This is the International Atomic Energy Association FAQ of Fusion: https://www.iaea.org/topics/energy/fusion/faqs .

For what it’s worth, I worked in the massive Bruce Nuclear Power Development (Now the Bruce Nuclear Generating Station) 50ish years ago. At the time there was limited power generation, as most of the reactors were being constructed or in planning, but I got a pretty good look at the nuclear power industry while working there as a summer student for a two or three summers. I went in believing the fission-based power generation tech was safe. I discovered that the problem is that Homer Simpson really does work there. The tendency to minimize perceptions of risk, cut budgetary corners and CYA is as present in nuclear facilities as in any other human institution and their safety is a function of how motivated, well-trained, disciplined and smart their operators are. Nothing terrible happened there, but I saw some attitudes and behaviours that were discouraging.

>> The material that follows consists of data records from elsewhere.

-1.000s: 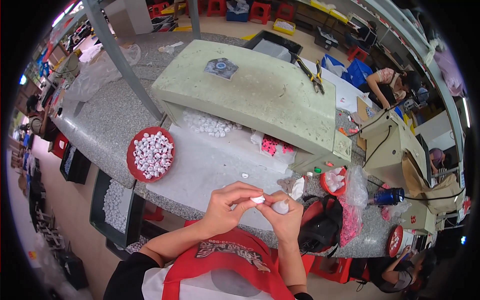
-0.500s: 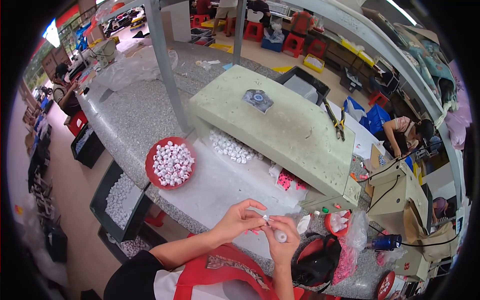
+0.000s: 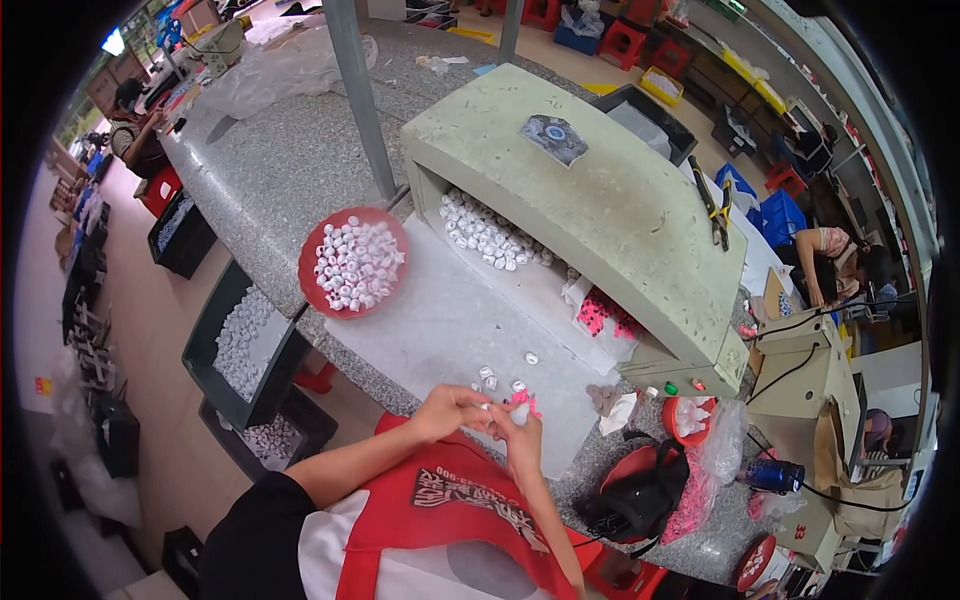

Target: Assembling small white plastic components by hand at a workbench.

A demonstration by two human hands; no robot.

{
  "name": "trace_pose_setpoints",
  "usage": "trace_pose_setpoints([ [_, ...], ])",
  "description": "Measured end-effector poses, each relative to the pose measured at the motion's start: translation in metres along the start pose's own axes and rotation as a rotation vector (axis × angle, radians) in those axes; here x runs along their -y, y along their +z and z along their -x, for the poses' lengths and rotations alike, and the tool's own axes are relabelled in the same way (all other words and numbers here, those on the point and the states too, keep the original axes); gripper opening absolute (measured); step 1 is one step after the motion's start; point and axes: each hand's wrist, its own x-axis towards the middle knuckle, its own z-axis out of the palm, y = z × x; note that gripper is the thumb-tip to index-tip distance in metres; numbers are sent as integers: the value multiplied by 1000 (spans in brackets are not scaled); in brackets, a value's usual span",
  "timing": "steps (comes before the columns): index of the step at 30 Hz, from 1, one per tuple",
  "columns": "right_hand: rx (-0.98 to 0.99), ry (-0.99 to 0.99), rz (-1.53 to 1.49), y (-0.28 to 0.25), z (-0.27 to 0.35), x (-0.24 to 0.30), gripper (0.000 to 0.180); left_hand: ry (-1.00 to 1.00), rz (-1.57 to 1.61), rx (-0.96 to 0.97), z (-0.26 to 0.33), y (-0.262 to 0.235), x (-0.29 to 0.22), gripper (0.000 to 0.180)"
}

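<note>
Both my hands meet low over a white paper sheet [image 3: 440,345], fingertips pinched together. My left hand [image 3: 448,413] is closed on a small white piece [image 3: 486,406]. Against that piece my right hand [image 3: 522,440] is closed too, with a whitish, bulb-ended thing [image 3: 520,413] in its grip; its exact kind is not clear. Just beyond my fingers lie several loose white pieces [image 3: 518,386] with dark marks, and some pink bits [image 3: 533,403]. To the left stands a red bowl [image 3: 392,228] heaped with similar white pieces.
A pale green metal housing [image 3: 590,150] arches over more white pieces [image 3: 485,232] and pink ones [image 3: 608,318]; pliers [image 3: 716,212] lie on top. At right are a small red bowl [image 3: 690,440], a black bag [image 3: 640,490] and a blue bottle [image 3: 772,474]. Dark crates [image 3: 225,375] stand left.
My view has shifted, and my hands have come nearer my body. White pieces on the sheet beyond my hands now show. The bulb-ended thing has tilted up in my right hand.
</note>
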Motion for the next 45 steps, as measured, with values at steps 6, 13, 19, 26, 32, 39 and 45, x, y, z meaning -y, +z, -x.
trace_pose_setpoints([
  [6,-209,-75,-83,-13,-23,5,27,512,-562,-650,-73,-127,-2,27],
  [13,-375,-137,-101,-46,-13,15,34,635,-1293,-347,-144,-31,28,37],
  [19,-432,-228,-81,-44,15,30,41,529,-1885,102,-181,40,59,33],
  [26,-318,-597,-97,-29,98,144,39,98,352,306,-41,79,-150,25],
  [32,-425,-1111,411,-12,111,160,26,689,0,85,17,96,-143,30],
  [39,-392,-1326,522,-8,107,160,23,703,-92,80,15,94,-140,30],
  [45,-399,-1300,529,-9,106,160,22,698,-34,75,15,99,-138,29],
])
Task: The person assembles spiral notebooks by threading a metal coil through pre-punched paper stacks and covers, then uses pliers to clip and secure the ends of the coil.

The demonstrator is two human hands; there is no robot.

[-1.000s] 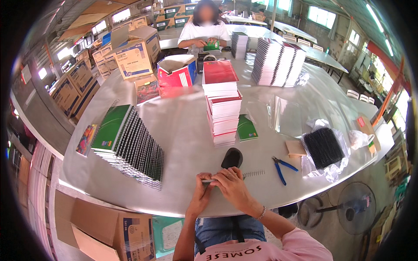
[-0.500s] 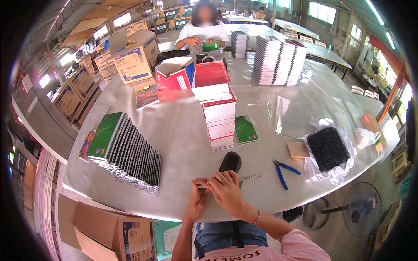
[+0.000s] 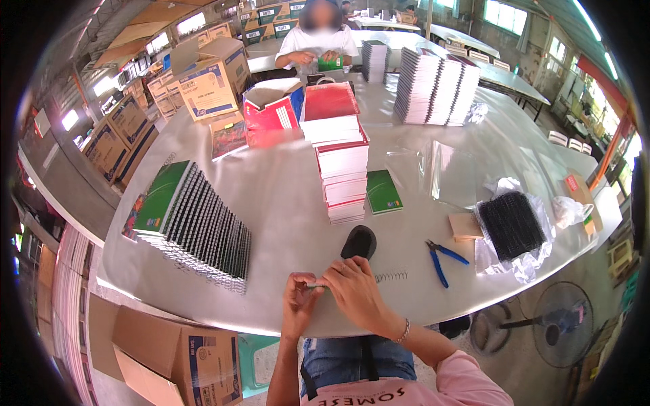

Fusion is a different thing. If the reactor is operated incorrectly it just shuts off because there’s no chain reaction to get out of control.

As others have said, the impact of direct thermal emissions is very small compared to greenhouse factors.

There are no industrial-scale forms of electrical generation that are devoid of environmental effects. The life-cycle footprint of some so-called green technologies is pretty gruesome by some metrics. As others have noted, it’s about the trade-offs, like most things in life.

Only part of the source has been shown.